This seems straightforward enough, and indeed, I am easily able to set an arbitrary AJP attribute such as "doug-attribute" by setting an Apache environment variable called "AJP_doug-attribute", and assigning a relevant value. After doing such, I can analyze the traffic using Wireshark, and see the "doug-attribute" field show up in the dissected AJP block, prefixed with a hex value of 0x0A (the "req_attribute" type listed above). So far so good.
Now I want to try to set the ssl_cert attribute.

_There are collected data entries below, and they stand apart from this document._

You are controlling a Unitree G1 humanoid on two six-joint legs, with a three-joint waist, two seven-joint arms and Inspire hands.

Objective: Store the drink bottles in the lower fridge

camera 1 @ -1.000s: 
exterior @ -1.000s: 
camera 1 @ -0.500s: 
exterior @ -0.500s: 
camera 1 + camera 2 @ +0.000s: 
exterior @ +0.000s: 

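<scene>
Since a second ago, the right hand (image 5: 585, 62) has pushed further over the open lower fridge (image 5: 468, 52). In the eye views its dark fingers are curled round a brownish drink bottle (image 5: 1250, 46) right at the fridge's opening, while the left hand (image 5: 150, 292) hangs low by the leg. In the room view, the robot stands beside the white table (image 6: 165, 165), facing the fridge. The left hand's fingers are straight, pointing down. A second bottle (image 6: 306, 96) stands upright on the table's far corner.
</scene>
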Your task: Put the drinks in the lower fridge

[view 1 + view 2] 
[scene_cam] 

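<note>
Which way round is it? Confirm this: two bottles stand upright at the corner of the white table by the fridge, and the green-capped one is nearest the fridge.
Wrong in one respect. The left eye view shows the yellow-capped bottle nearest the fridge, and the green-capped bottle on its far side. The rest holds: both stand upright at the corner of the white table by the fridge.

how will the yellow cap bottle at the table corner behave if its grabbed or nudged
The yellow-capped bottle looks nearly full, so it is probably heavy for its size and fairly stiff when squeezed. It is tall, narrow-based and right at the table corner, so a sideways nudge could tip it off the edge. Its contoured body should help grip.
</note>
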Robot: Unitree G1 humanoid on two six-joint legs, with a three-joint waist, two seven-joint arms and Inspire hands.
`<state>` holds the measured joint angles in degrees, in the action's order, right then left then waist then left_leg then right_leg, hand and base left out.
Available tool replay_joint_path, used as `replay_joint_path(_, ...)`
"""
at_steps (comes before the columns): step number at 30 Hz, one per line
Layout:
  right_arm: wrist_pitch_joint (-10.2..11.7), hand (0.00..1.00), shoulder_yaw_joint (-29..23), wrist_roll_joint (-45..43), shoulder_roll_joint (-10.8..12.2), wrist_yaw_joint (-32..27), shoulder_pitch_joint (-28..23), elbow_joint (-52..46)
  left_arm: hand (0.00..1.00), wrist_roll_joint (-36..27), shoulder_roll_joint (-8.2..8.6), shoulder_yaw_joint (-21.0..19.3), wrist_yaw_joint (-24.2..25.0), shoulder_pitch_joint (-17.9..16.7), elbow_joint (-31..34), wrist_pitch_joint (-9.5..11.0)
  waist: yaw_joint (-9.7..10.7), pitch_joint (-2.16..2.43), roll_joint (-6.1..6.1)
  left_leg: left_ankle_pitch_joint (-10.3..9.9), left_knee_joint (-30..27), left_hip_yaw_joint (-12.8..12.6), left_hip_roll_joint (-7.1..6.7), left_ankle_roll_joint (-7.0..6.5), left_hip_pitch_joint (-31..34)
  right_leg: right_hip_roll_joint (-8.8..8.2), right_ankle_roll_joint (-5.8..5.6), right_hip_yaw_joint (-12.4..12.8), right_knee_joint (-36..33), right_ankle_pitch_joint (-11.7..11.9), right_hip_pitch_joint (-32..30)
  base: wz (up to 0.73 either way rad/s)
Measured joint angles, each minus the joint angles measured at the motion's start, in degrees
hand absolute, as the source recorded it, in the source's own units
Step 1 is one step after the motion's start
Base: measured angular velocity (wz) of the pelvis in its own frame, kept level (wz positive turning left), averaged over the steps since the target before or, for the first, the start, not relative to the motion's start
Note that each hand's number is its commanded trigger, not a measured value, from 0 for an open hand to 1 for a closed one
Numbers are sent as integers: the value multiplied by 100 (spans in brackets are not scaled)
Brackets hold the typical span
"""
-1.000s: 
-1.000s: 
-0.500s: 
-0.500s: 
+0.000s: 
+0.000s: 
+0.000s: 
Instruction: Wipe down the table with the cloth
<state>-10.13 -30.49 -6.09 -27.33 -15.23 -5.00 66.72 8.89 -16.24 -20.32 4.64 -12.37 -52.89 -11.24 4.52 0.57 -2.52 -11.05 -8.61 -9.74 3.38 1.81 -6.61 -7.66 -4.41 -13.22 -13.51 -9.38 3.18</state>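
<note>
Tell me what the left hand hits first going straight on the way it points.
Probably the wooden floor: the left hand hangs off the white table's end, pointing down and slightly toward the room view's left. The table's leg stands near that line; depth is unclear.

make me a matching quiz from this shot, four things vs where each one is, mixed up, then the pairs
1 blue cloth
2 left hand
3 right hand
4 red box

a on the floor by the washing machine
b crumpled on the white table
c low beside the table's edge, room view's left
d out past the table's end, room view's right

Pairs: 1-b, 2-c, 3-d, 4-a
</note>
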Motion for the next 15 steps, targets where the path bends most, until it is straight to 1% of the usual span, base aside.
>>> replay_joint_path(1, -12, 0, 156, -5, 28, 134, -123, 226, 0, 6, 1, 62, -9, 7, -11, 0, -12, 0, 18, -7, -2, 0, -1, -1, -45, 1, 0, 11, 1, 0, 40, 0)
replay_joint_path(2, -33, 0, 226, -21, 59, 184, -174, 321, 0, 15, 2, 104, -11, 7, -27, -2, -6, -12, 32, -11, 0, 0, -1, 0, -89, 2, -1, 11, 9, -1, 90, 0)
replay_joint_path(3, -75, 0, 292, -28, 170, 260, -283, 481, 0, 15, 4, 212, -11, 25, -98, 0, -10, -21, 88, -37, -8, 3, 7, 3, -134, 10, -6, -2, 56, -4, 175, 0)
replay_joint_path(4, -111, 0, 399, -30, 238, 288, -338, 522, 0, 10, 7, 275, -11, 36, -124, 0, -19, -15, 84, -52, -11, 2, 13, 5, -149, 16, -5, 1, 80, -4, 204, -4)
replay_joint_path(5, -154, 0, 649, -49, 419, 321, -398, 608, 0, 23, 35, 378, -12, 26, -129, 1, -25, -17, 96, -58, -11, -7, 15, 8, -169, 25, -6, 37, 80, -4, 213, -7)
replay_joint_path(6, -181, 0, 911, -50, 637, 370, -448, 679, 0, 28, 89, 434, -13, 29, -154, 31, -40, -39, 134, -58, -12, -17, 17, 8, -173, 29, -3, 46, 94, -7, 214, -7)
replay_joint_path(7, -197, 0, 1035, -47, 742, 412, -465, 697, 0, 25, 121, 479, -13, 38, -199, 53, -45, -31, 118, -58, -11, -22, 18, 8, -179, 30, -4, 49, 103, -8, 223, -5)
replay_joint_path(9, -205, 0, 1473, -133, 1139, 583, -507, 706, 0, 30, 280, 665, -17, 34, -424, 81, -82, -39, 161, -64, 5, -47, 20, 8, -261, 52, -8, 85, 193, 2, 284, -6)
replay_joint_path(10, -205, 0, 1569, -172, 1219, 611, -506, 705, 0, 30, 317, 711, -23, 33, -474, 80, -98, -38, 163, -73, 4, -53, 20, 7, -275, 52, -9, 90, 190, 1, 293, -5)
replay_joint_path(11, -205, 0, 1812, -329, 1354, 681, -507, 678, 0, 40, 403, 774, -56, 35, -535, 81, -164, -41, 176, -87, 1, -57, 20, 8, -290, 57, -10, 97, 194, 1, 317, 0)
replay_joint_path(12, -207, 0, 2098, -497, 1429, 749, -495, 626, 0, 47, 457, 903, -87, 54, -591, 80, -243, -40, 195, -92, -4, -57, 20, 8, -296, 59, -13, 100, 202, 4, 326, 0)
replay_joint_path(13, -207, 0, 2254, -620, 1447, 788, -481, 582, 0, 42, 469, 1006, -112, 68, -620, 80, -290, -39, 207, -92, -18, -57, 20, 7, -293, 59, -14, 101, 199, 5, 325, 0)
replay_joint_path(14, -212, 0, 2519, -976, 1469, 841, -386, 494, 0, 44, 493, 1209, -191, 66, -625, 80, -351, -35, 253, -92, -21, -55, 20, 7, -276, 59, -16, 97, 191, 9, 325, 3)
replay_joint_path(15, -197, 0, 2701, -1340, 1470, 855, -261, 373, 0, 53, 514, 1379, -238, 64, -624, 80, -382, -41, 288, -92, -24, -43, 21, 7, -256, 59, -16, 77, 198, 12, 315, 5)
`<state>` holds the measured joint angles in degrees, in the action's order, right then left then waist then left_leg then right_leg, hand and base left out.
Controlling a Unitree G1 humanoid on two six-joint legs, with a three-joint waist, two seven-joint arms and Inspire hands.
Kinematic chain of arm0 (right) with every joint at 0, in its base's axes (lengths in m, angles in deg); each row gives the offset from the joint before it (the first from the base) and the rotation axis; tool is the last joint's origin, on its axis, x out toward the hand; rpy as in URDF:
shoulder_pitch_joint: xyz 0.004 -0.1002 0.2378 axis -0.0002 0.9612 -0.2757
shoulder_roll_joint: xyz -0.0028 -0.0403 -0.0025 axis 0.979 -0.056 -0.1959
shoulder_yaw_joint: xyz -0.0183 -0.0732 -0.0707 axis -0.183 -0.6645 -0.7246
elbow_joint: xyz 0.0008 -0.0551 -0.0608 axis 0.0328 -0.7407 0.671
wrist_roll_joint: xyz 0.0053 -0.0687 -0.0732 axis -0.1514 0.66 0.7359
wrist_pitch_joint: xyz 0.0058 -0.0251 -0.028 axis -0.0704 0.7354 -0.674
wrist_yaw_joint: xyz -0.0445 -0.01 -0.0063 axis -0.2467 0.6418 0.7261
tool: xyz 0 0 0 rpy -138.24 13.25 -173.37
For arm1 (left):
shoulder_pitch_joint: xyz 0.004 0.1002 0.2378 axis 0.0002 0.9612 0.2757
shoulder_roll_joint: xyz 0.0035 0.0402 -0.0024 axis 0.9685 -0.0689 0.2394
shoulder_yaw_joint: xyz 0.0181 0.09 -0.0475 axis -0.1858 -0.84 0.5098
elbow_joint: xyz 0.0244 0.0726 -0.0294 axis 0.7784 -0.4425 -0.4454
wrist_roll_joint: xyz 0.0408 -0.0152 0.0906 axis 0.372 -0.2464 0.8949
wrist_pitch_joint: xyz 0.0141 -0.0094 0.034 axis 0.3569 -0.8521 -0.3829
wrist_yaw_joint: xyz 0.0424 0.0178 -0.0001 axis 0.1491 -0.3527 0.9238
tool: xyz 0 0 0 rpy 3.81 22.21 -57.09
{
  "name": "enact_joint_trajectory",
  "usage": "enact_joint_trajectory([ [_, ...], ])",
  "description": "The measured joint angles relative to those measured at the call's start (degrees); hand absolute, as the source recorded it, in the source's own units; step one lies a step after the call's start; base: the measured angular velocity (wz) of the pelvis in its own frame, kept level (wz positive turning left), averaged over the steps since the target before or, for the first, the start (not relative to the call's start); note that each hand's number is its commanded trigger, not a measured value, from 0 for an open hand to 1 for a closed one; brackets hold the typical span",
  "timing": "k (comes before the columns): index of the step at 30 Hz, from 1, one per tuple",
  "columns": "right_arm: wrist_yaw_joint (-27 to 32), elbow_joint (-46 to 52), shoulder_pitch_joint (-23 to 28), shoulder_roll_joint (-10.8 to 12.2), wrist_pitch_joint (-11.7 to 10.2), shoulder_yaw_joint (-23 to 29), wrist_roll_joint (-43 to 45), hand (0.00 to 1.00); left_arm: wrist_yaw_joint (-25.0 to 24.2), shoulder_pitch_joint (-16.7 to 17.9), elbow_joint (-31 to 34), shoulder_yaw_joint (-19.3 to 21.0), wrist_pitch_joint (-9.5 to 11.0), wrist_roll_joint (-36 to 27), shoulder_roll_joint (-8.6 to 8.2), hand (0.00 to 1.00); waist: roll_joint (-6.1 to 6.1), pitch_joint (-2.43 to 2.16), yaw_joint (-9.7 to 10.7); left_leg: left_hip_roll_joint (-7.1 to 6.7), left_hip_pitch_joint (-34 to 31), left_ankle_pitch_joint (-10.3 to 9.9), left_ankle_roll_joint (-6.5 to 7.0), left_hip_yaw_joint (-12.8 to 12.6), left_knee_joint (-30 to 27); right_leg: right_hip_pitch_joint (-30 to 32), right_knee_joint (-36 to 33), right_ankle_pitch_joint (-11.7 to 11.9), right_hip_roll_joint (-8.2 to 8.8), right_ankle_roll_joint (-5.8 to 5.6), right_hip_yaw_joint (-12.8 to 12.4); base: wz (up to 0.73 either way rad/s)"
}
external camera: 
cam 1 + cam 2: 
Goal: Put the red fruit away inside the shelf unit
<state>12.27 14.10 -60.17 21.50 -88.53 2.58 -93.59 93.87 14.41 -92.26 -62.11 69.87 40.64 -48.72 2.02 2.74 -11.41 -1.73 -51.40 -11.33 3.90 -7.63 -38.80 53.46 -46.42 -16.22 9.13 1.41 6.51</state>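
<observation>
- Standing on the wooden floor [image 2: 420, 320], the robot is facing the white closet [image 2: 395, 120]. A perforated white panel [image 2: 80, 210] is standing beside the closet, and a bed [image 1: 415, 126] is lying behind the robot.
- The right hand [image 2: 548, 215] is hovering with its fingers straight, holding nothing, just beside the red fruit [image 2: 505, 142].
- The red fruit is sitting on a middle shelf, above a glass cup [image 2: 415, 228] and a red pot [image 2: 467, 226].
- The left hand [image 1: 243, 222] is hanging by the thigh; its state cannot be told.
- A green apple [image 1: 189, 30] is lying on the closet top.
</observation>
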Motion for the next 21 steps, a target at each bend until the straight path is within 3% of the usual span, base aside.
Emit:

In the same fashion, I set an environment variable called "AJP_ssl_cert". Doing so, it does show up in Wireshark, but with prefix code "0x0A". Further, my Java application that wants to read the "javax.servlet.request.x509certificate" does not find the certificate.
However, I also notice some other attributes in the Wireshark capture that are listed on the website, like ssl_cipher and ssl_key_size. But in the capture, they show up as "SSL-Cipher" and "SSL-Key-Size" (and have the appropriate "0x08" and "0x0B" prefix codes). So, I try setting the cert attribute again, this time as "SSL-Cert", but I get the same results as before.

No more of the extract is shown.